Serving women from all backgrounds and walks of life, both the YWCA and its annual symposium offers unique educational opportunities, areas for professional development and a sense of community.

Women sat in a circle during one of the breakout sessions on yoga, breathing and reclaiming your peace with Amy Phoenix of the YWCA and Keri Kenny of Alignment 8 Yoga + Cycle.

The event offered networking opportunities for local women, a various selection of unique pop-up shops, and a great night of perspectives from thought leaders and influential women in our region.

Local developer Jenifer Acosta kicked off the night with her perspective on being a changemaker in the land of status quo, sharing what she has learned from many years in commercial and community development.

Breakout sessions provided thoughtful dialogue that ranged from reclaiming your power through yoga, to managing to grow a healthy family… 80 percent of the time, to conversations about consent.

A stand-out theme and discussion topic of the night was the commentary and dialogue around women in leadership, the struggles everyone deals with in terms of combating personal bias and how women from all walks of life deal with stress, competing priorities and juggling professional dynamics with family demands.

Women of the Great Lakes Bay Region gather to hear different discussion topics.

Lisa Williams, Bulk Marine and Terminal Sourcing Director with Dow’s Global Purchasing Center gave the keynote on building others up and working to combat bias. 

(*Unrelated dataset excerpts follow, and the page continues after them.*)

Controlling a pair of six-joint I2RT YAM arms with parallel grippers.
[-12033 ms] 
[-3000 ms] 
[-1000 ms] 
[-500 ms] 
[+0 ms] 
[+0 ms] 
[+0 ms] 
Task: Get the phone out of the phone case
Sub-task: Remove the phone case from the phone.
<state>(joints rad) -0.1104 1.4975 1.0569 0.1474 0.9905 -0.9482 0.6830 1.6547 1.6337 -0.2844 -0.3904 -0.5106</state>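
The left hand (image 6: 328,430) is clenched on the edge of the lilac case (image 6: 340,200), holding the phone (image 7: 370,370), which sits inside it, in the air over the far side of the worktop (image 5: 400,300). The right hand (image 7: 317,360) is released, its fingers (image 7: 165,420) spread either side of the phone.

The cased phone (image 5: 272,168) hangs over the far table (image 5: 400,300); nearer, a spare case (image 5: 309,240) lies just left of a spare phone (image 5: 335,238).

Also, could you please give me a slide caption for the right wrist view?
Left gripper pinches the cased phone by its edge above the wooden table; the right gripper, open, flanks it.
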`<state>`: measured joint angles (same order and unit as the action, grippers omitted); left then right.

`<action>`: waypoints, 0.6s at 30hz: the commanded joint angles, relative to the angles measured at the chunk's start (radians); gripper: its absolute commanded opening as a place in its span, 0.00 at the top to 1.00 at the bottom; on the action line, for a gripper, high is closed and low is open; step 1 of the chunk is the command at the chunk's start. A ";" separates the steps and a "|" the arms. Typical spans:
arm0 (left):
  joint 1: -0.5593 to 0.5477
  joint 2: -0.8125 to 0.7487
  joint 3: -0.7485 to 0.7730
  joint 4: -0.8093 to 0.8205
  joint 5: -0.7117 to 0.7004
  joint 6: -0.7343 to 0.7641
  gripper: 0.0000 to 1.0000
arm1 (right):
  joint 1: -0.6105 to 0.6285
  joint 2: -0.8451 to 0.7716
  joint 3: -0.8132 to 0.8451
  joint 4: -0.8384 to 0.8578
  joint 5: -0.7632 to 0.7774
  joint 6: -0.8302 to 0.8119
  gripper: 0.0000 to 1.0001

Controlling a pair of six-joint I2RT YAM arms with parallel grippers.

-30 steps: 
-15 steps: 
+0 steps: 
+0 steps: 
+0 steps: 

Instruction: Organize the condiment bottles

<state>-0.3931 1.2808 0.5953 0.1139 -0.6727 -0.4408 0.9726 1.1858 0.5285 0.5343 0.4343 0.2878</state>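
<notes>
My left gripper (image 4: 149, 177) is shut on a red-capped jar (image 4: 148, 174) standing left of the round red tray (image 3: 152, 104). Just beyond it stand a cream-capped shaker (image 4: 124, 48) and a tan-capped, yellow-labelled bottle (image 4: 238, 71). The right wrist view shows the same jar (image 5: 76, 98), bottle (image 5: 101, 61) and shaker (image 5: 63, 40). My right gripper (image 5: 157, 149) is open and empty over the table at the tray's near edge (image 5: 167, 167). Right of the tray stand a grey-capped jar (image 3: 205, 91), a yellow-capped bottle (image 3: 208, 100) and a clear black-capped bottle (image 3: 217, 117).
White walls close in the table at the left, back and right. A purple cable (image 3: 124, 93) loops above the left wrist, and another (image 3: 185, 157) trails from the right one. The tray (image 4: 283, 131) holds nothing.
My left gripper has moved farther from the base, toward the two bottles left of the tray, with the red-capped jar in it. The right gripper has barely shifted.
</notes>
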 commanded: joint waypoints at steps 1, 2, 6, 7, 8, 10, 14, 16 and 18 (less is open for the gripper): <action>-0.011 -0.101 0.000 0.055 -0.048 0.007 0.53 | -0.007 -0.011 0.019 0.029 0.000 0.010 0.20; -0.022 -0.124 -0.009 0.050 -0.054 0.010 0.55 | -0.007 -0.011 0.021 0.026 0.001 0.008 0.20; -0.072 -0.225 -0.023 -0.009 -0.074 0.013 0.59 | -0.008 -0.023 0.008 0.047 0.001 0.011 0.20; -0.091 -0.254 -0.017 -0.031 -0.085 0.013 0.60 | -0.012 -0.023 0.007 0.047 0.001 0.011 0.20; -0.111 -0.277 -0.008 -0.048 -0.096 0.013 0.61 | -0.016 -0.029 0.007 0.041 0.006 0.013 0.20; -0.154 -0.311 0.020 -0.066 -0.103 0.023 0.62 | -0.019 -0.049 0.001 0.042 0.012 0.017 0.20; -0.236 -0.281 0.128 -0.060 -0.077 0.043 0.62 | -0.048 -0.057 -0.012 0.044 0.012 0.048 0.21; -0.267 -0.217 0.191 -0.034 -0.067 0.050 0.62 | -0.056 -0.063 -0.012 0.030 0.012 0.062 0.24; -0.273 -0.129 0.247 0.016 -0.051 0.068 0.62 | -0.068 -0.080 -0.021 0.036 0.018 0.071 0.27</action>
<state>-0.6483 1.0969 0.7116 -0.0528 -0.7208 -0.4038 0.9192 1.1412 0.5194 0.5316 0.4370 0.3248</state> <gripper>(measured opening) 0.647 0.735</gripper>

“My thing, my superpower, is pouring into others. It comes naturally, I can do it from anywhere, and I always learn something from it, and that is the most important thing,” says Williams. “I am inspired by people because I fundamentally respect their stories, and this skill has come with much time and purposeful practice.”

Williams offered a very candid account of working through her biases and how it has helped her truly connect with and learn from others.

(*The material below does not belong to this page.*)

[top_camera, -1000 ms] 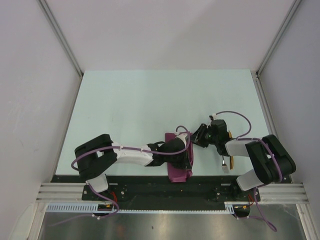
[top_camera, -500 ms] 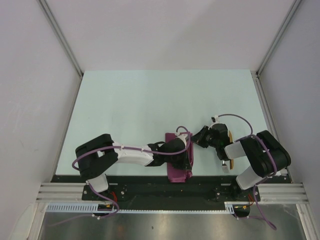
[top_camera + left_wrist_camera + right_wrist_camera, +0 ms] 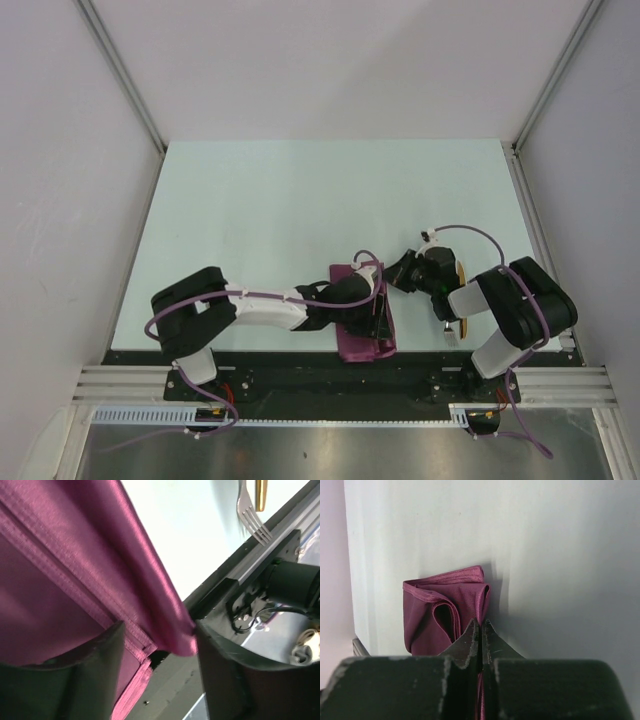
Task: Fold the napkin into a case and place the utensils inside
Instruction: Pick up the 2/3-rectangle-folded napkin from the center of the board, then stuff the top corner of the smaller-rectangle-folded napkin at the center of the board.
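The plum napkin (image 3: 358,338) lies folded into a narrow oblong at the table's near edge, between the arms. My left gripper (image 3: 378,318) sits over it, open. In the left wrist view its fingers (image 3: 107,665) stand apart with the napkin (image 3: 60,580) and its hemmed corner between them. My right gripper (image 3: 398,272) is at the napkin's far right corner. In the right wrist view it (image 3: 481,625) is shut on a fold of the napkin (image 3: 435,612). The utensils lie right of it: a golden piece (image 3: 460,270) and a silver one (image 3: 450,330), whose tines (image 3: 252,517) show.
A black rail (image 3: 320,362) runs along the table's near edge, right under the napkin's end. The right arm's base (image 3: 525,320) stands close to the utensils. White walls (image 3: 60,200) enclose the table on three sides.
My left gripper has opened and the napkin's near end has spread slightly to the right. My right gripper has shut on the napkin's far corner.
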Available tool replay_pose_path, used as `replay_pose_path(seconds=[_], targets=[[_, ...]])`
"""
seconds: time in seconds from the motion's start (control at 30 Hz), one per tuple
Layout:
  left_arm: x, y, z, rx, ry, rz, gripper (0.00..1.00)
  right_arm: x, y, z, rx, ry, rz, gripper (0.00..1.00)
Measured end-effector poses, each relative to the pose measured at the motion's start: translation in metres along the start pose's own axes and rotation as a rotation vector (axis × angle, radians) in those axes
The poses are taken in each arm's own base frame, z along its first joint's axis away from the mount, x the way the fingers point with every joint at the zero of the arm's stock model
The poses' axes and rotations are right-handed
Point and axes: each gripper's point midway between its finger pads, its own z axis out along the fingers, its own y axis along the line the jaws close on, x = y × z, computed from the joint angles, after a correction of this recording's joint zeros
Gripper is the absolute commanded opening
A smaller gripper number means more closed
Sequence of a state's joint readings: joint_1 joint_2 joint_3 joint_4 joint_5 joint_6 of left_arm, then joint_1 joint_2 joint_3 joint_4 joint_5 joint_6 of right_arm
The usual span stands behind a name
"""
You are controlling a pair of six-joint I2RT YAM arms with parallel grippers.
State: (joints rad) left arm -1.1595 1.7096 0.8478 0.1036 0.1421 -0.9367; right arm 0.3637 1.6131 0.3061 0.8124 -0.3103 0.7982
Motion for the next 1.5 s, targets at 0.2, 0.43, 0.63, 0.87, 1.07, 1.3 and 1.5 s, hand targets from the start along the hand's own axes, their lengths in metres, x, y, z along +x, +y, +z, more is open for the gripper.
replay_pose_path(seconds=[0.2,0.43,0.63,0.87,1.07,1.3,1.5], targets=[[-0.026,0.0,-0.031,-0.044,-0.06,0.061,0.56,-0.012,0.013,0.003,-0.002,-0.021,-0.083,0.0],[-0.124,0.032,-0.096,-0.1,-0.328,-0.041,0.3,-0.008,0.021,0.009,0.037,-0.002,-0.165,0.0],[-0.149,0.095,-0.088,-0.227,-0.359,-0.135,0.26,-0.004,0.026,0.011,0.101,0.004,-0.251,0.0],[-0.133,0.128,-0.05,-0.289,-0.275,-0.148,0.23,0.0,0.033,0.013,0.159,0.014,-0.347,0.0],[-0.135,0.131,-0.038,-0.274,-0.279,-0.149,0.22,0.005,0.041,0.015,0.21,0.029,-0.432,0.0],[-0.14,0.127,-0.034,-0.242,-0.291,-0.15,0.21,0.012,0.059,0.015,0.257,0.043,-0.549,0.0],[-0.144,0.124,-0.031,-0.22,-0.304,-0.161,0.2,0.028,0.057,0.02,0.292,0.088,-0.61,0.0]])
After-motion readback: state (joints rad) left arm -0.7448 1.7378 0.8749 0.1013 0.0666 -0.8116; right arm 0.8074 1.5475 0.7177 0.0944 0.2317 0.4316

“I am biased. No doubt, I am human. And I battle with my biases on more occasions than I am proud of, but the point is I do battle. And I try very, very hard to win that war with myself, with information and education as my ammunition.”

“I do other things too, but this is my go-to because the true magic in my superpower, is that it is never one thing. Instead, that initial spark ripples out to places I will never know about and help people in ways I’d never dreamed of,” says Williams.

For more about the YWCA and local events, check out their website at https://www.ywcaglbr.org/.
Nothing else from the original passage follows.